The graduates are beneficiaries of the Citizens Security Strengthening Programme (CSSP) skills training programme, 2017-2018.
The training was done under component one of the Inter-American Development Bank (IDB)-funded programme aimed at reducing recidivism and strengthening community resilience to crime and violence. The students were trained in Catering, Information Technology and Office Administration, Masonry, Plumbing and Sheet metal and Welding, Refrigeration and Air Conditioning, and Fabrication.
Adverting to the challenges she overcame – growing up in poverty with a drug-addicted foster father from whom her mother eventually fled in the middle of the night taking her children with her – France asserted that the cycle of poverty can be broken.
“Commit to constantly improving yourself, invest in yourself make the small changes.
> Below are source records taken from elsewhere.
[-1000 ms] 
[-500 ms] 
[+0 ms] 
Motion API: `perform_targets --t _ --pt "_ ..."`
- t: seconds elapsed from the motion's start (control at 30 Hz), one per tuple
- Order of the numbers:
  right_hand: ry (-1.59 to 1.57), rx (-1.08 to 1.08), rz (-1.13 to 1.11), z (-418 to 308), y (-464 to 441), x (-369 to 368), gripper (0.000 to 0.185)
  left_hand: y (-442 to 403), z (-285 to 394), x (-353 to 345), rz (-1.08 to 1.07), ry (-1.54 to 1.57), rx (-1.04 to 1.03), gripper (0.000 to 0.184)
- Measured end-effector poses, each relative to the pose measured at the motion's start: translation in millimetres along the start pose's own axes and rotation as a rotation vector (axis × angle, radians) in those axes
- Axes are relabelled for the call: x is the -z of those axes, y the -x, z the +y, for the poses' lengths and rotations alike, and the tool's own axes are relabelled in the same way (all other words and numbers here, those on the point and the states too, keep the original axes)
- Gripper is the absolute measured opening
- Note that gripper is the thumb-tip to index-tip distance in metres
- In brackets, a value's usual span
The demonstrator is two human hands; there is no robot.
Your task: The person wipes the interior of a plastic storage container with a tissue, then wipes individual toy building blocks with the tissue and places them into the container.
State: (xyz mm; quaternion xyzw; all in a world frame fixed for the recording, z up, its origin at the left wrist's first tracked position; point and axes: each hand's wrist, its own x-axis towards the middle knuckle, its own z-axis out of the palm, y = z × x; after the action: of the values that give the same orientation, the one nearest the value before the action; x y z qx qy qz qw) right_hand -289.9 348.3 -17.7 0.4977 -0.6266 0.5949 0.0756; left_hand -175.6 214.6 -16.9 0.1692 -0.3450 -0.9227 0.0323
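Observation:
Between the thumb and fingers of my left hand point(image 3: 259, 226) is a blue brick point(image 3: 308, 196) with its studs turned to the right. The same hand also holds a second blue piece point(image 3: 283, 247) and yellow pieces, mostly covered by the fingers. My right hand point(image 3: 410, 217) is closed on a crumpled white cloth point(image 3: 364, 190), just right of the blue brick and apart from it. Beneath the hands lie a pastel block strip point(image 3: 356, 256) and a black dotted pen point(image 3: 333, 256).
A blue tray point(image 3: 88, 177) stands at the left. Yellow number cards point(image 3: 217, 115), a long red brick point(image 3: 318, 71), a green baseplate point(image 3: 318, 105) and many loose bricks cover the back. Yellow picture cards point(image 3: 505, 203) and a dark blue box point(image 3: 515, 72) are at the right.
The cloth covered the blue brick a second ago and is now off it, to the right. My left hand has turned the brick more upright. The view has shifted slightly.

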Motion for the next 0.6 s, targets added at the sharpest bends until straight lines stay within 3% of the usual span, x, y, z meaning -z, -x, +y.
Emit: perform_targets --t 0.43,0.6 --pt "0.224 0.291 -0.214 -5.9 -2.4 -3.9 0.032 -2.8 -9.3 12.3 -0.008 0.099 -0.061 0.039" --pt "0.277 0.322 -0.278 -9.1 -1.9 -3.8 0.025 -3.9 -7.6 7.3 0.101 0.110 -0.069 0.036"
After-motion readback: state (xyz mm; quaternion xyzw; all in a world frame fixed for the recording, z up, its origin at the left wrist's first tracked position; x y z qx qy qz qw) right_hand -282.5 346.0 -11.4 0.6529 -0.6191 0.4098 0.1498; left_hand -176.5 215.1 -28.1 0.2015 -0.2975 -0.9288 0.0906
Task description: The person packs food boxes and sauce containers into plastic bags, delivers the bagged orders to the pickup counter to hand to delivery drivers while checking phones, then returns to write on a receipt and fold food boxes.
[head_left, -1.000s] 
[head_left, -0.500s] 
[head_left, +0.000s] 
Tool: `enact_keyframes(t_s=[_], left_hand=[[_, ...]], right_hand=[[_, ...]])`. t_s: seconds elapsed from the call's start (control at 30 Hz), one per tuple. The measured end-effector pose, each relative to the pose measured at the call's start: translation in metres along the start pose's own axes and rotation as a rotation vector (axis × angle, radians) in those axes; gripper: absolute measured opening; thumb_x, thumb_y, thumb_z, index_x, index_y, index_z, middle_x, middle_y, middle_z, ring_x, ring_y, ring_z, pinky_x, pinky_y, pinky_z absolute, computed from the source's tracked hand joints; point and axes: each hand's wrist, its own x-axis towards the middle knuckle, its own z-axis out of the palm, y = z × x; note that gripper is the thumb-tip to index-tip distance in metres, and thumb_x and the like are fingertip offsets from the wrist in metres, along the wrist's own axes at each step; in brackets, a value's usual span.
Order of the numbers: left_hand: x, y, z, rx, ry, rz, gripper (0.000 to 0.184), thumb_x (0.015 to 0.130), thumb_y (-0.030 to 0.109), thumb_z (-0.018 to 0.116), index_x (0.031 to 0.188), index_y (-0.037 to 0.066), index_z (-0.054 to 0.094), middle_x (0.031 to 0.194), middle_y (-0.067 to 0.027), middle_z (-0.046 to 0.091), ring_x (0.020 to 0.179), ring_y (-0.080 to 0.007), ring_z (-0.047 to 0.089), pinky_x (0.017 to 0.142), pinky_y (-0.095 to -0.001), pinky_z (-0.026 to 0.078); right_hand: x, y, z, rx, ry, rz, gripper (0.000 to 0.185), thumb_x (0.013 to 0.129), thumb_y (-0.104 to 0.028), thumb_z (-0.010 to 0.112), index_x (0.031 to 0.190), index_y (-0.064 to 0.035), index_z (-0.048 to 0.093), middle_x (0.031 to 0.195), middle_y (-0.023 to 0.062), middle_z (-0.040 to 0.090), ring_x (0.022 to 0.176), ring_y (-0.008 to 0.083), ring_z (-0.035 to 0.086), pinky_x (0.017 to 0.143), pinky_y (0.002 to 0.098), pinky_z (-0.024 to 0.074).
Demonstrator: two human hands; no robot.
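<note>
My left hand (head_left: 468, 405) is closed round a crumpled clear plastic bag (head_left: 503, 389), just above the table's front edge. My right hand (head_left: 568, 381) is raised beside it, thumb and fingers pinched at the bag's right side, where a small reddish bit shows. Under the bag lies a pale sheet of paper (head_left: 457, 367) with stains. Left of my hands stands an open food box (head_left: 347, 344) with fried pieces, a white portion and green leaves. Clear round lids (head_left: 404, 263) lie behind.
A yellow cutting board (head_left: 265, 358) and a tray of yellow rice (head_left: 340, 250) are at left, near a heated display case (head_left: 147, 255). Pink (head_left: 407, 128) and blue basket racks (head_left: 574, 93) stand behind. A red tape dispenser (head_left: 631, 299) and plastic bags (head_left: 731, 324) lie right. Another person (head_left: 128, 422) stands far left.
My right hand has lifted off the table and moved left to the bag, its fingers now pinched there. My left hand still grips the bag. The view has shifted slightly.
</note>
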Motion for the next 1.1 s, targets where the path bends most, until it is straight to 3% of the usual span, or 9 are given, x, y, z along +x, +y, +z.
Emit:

Surround yourself with people who are going where you want to go, choose to change.”
She also charged them to assist others as they break the circle of poverty.
Public Security Minister, Khemraj Ramjattan noted that the responsibility of reducing crime and violence especially at the youth level should not be carried by the police alone. He added that there must be a social component, a programme that ensures young men and women from vulnerable communities come forward and get vocational training.
Ramjattan also charged the graduates to continue to improve and develop their skills which he said will be in high demand as Guyana becomes an oil-producing nation.
Special awards were given to best graduating student Avinash Seepaul, second runner-up Ezekiel Roache and more than a dozen other trainees.